Based on consistent findings in the six cases, the case definition is as follows: ‘Pigs found dead with lesions consistent with septicaemia and pure/predominant growths of Klebsiella pneumoniae subsp. pneumoniae isolated from internal sites in multiple pigs’.

Clinical Signs

The disease has been diagnosed in preweaned pigs, aged 17 to 28 days old, and in good bodily condition. The predominant presentation is of pigs found dead although occasional piglets are seen in extremis, recumbent, cyanosed and mouth breathing followed by death in less than 30 minutes. All of the cases occurred on commercial outdoor breeding units between July and September. Mortality is estimated at between one and four per cent, with one piglet to all of the affected litter dying. The duration of herd disease is variable with two herds having short-lived duration of disease from seven to 10 weeks and four herds experiencing losses for more than 12 weeks, at a reducing rate over time.

Diagnosis

Lesions at post-mortem examination are non-specific and seen in cases of septicaemia due to other porcine pathogens. The most consistent finding has been the presence of fibrin strands in the abdominal cavity. Other findings include ventral skin reddening, serosal haemorrhages, pleural effusions and reddened lymph nodes. Klebsiella pneumoniae subsp. pneumoniae is isolated from a number of visceral sites by standard aerobic bacterial culture.

Disease Control

The cause of the emergence of Klebsiella pneumoniae subsp. pneumoniae resulting in outbreaks of disease in piglets rather than sporadic disease has not yet been elucidated and therefore no specific advice is available on control measures. All of the laboratory isolates of Klebsiella pneumoniae from these cases have an innate ampicillin resistance.
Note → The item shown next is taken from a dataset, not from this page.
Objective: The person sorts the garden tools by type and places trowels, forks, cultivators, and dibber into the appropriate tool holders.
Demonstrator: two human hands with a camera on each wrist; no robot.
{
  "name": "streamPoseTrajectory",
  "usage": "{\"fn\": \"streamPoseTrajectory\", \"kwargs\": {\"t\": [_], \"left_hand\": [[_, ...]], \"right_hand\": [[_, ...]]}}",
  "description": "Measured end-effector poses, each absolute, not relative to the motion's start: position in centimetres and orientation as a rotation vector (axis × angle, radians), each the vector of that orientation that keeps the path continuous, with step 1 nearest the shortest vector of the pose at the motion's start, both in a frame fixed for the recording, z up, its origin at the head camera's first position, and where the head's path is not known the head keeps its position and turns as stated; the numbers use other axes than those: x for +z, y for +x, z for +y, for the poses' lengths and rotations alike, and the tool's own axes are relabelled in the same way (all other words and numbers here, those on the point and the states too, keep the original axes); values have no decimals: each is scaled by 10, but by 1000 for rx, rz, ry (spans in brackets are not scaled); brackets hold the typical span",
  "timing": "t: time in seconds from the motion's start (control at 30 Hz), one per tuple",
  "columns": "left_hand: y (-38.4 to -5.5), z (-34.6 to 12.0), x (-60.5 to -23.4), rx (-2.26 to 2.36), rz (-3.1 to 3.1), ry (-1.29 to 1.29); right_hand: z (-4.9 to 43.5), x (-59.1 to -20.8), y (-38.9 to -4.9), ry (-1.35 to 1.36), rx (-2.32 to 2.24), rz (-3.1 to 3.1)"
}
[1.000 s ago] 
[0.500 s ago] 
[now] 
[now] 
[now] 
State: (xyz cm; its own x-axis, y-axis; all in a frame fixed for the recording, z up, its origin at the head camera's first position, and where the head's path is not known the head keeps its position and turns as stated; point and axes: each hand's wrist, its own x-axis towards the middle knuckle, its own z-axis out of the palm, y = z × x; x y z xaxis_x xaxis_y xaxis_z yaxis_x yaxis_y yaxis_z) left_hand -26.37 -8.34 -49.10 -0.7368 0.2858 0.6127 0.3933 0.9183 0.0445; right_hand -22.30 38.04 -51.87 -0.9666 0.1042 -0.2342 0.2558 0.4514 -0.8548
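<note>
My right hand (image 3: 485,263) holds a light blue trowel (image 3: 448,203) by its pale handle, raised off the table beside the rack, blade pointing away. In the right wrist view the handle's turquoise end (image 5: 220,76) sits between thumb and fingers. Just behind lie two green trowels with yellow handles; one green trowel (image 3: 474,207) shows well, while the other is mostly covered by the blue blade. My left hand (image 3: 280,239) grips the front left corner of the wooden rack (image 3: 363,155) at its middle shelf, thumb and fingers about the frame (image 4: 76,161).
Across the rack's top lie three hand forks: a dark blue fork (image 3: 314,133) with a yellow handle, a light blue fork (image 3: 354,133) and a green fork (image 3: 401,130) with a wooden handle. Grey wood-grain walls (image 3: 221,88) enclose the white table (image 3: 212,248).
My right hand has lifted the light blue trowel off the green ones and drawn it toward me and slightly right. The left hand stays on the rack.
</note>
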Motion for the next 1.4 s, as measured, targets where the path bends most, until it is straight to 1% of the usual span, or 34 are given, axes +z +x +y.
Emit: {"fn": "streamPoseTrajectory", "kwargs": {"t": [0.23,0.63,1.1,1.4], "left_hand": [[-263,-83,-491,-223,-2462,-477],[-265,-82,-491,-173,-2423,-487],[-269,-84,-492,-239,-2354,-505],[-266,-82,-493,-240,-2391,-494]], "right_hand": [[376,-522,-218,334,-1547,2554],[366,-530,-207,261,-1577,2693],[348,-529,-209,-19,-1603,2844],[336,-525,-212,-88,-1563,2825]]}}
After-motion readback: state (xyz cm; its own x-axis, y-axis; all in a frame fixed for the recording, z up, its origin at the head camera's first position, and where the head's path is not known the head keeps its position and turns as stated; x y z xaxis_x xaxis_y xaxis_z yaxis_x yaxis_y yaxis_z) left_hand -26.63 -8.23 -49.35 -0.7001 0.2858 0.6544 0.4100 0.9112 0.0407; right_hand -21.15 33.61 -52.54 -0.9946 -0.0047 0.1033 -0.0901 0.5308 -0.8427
The use of antimicrobials in litter mates of affected pigs appears to prevent further cases. However, case control studies have not been undertaken to confirm this. Interestingly, once weaned, there are no reports of continuing disease at rearing sites. The investigation is on-going with the collation of farm epidemiological data and analysis of bacterial isolates using molecular techniques.

What should I do if I suspect a case of Klebsiella septicaemia?

The clinical signs of sudden death are non-specific and further investigation is essential to establish a diagnosis of Klebsiella septicaemia. The recommended approach in GB is for pig producers to contact their veterinary surgeons in the first instance. Where the problem needs further investigation, the veterinary surgeon should contact their local AHVLA or SAC Laboratory, to arrange the submission of up to three freshly dead, typical untreated cases for full post-mortem examination and diagnostic investigation.